> **WHAT THE EXERCISE ASKS**: Using the material below, print the line that contains "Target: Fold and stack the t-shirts", the line that contains "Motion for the", and every line in between, exactly and nothing else.

BEGIN

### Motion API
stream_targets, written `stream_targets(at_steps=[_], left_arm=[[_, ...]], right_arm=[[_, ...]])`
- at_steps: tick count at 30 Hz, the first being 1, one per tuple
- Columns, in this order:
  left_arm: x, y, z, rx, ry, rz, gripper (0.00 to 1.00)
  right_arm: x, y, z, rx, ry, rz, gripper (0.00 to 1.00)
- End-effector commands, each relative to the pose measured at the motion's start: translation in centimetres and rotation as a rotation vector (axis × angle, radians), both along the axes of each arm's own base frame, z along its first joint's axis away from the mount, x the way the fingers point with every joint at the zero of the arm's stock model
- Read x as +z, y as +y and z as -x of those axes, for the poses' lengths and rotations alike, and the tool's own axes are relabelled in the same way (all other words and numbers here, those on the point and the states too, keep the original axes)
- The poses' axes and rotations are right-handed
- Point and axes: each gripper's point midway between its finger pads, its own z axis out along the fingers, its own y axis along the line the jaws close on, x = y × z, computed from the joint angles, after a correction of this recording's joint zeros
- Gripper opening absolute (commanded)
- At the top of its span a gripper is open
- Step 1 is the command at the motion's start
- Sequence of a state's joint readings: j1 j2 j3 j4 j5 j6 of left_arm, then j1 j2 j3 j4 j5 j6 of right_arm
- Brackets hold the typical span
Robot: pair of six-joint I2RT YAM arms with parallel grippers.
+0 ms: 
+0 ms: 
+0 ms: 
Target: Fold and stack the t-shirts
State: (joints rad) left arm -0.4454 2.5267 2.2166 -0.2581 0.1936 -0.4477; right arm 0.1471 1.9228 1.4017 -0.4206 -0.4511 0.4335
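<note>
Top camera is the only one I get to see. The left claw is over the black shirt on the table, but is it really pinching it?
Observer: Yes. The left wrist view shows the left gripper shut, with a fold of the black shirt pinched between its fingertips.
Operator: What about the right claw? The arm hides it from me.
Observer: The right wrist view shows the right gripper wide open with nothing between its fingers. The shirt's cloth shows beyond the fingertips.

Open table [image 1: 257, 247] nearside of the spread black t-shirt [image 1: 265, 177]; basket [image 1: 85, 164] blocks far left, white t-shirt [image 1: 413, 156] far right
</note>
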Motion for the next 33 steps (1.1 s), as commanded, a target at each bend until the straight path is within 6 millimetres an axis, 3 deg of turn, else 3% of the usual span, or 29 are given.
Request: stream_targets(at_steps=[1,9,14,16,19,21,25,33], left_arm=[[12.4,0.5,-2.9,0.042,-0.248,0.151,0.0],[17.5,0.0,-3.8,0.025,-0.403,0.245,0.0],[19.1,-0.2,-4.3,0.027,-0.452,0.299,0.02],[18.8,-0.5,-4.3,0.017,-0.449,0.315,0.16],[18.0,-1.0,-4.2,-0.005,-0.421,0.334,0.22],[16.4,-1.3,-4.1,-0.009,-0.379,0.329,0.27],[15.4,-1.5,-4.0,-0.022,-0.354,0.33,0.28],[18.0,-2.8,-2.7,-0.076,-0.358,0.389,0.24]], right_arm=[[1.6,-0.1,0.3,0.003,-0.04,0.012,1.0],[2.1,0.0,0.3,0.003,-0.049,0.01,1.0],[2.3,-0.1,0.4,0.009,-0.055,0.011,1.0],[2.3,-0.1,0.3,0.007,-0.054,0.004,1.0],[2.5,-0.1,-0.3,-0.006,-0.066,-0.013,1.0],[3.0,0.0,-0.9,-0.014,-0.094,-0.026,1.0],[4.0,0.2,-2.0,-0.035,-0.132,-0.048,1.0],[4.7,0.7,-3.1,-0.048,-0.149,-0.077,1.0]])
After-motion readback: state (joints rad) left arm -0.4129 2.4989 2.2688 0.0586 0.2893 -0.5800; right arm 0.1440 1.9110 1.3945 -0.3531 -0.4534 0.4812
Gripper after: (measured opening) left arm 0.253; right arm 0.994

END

> **FINAL ANSWER**:
Target: Fold and stack the t-shirts
State: (joints rad) left arm -0.4454 2.5267 2.2166 -0.2581 0.1936 -0.4477; right arm 0.1471 1.9228 1.4017 -0.4206 -0.4511 0.4335
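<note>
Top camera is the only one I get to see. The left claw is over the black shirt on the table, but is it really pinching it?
Observer: Yes. The left wrist view shows the left gripper shut, with a fold of the black shirt pinched between its fingertips.
Operator: What about the right claw? The arm hides it from me.
Observer: The right wrist view shows the right gripper wide open with nothing between its fingers. The shirt's cloth shows beyond the fingertips.

Open table [image 1: 257, 247] nearside of the spread black t-shirt [image 1: 265, 177]; basket [image 1: 85, 164] blocks far left, white t-shirt [image 1: 413, 156] far right
</note>
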Motion for the next 33 steps (1.1 s), as commanded, a target at each bend until the straight path is within 6 millimetres an axis, 3 deg of turn, else 3% of the usual span, or 29 are given.

Nothing further is needed for this answer.